→ **AIM OF THE TASK**: From the data below, repeat exactly the lines from the line with "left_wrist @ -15" to the line with "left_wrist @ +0", both included.

(Excerpts from a dataset)

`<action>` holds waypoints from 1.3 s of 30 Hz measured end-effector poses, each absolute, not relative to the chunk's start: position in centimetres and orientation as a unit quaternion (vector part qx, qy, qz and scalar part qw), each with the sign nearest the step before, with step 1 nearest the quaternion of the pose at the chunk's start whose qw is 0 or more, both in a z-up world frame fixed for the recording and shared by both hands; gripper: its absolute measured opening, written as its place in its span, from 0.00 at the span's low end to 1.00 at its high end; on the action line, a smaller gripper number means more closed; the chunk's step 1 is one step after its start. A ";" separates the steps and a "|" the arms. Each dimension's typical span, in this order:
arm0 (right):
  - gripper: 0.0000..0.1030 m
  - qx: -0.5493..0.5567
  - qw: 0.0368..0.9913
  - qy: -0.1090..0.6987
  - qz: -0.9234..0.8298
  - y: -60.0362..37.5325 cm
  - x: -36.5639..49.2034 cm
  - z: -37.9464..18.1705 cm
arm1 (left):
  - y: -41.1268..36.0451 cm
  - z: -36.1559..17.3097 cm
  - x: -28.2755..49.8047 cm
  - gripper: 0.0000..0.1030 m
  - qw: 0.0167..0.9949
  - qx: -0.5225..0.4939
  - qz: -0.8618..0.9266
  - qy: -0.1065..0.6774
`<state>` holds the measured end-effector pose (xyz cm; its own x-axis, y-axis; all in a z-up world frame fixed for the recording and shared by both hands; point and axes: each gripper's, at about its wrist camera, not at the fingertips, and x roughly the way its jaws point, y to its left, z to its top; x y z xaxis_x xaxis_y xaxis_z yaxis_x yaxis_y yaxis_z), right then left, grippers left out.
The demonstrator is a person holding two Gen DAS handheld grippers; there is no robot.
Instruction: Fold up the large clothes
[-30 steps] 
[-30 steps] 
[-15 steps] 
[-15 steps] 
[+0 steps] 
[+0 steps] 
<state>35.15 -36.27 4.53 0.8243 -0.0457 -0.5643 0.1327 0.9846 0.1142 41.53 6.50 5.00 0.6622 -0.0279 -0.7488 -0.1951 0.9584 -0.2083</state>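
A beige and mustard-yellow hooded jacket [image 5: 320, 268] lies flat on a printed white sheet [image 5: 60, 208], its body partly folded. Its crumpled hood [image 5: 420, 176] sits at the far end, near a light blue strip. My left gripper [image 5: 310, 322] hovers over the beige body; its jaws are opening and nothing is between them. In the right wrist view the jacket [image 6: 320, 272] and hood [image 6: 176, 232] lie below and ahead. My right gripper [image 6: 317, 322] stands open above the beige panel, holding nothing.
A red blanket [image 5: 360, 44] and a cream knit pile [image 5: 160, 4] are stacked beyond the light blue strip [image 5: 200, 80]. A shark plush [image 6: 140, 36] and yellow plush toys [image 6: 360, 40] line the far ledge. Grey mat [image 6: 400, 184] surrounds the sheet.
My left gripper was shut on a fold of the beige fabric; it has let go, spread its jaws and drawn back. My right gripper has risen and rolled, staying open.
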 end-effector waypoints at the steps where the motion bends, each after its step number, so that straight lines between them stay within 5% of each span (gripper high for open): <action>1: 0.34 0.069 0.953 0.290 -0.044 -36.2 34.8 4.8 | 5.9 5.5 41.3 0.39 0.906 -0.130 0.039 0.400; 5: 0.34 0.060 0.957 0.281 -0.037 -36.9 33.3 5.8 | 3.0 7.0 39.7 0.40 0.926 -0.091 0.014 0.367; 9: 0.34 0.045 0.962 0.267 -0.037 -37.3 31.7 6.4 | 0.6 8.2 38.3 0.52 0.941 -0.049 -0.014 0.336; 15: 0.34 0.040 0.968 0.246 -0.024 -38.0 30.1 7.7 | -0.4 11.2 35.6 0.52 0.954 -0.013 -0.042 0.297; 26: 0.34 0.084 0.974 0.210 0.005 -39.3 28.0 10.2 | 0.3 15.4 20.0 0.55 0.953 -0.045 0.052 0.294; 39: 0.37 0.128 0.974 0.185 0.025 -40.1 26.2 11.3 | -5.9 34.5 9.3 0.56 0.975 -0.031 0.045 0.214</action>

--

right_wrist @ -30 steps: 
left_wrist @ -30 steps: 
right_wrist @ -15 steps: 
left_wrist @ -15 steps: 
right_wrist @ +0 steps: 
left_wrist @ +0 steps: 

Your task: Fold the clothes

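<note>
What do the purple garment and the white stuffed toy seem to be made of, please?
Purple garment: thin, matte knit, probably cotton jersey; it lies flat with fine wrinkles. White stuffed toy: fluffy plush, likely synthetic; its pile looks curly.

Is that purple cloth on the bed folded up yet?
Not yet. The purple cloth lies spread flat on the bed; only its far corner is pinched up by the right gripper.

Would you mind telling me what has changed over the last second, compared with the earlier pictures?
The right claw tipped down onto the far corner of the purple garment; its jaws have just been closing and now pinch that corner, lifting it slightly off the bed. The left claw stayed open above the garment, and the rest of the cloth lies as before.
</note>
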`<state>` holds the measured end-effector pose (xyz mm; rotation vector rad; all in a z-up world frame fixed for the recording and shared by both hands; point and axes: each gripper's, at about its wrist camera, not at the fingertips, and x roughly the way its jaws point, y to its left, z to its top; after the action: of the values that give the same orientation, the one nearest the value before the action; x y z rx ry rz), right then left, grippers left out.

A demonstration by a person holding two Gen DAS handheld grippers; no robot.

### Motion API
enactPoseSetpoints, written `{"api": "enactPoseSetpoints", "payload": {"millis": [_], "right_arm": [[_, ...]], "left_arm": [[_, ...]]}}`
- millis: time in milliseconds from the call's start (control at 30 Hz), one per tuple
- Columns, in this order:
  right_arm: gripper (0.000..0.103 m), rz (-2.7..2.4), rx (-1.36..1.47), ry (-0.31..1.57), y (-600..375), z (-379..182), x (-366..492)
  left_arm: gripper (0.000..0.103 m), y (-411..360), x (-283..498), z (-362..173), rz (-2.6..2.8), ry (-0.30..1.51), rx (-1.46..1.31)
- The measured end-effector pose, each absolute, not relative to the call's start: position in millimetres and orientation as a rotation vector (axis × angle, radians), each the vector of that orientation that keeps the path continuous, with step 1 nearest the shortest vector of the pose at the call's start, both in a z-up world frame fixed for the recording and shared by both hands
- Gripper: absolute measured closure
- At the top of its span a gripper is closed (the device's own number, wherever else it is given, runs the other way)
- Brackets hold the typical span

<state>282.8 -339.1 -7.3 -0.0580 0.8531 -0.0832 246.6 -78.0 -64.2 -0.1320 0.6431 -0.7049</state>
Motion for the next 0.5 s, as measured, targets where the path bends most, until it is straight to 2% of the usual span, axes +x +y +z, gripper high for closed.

→ **ANSWER BOX**:
left_wrist @ -15 steps: 
right_wrist @ +0 steps: 
left_wrist @ +0 steps: 

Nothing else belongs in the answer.